Tom Hogan, the district attorney in Chester County, Pa., declined to comment specifics of the case. Speaking in general terms, he said, simply looking at an email from an account left open on a family computer probably wouldn't be viewed in the same light as using spyware to intercept messages.
Mr. Hormann, who lives about two hours outside Minneapolis, said he got the idea of sticking a GPS tracker on his wife's car in 2009 from an ad. The one he bought let him observe in real time where his wife drove her Mitsubishi Eclipse. It cost him $500 to buy, plus a monthly fee.
"Pretty amazing stuff," said Mr. Hormann, a former investment salesman and now a truck driver. At least four times in late 2009 and early 2010, he used it to locate his then-wife, Ms. Mathias, court records say.

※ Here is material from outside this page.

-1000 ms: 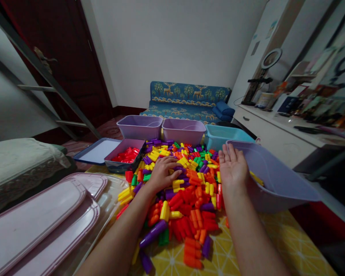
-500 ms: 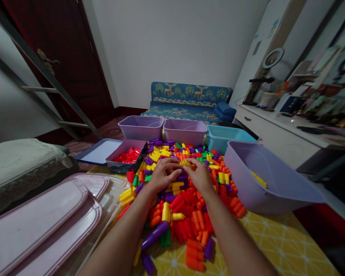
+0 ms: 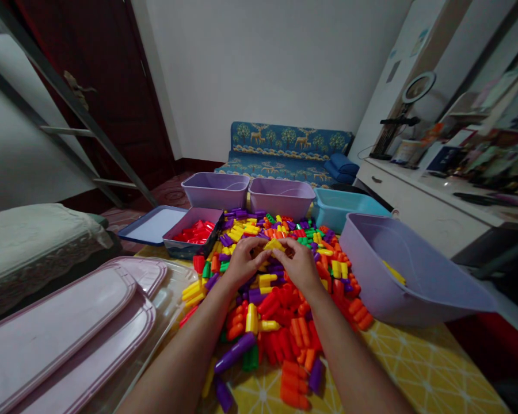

Ms. Mathias said she and her three children suspected for some time that Mr. Hormann was spying. "He knew where I was constantly," Ms. Mathias said. She said she never cheated. "If you have a device on your phone, your computer, your car," she said, "how the hell are you supposed to have any affairs?"
In March 2010, the month she filed for divorce, Ms. Mathias had a mechanic look for a tracking device. One was found magnetically attached to the car's underside. She contacted police and the county prosecutor charged Mr. Hormann with stalking and using a mobile tracking device on her car.
"She couldn't leave the house without him knowing exactly what she was doing," said prosecutor Tim Hochsprung.
In July, 2010, a jury convicted Mr. Hormann of two charges, stalking and tracking the car. He spent 30 days in jail. On appeal, a judge reversed the tracking charge, saying he had "sufficient ownership interest" of the car and thus could legally track its whereabouts.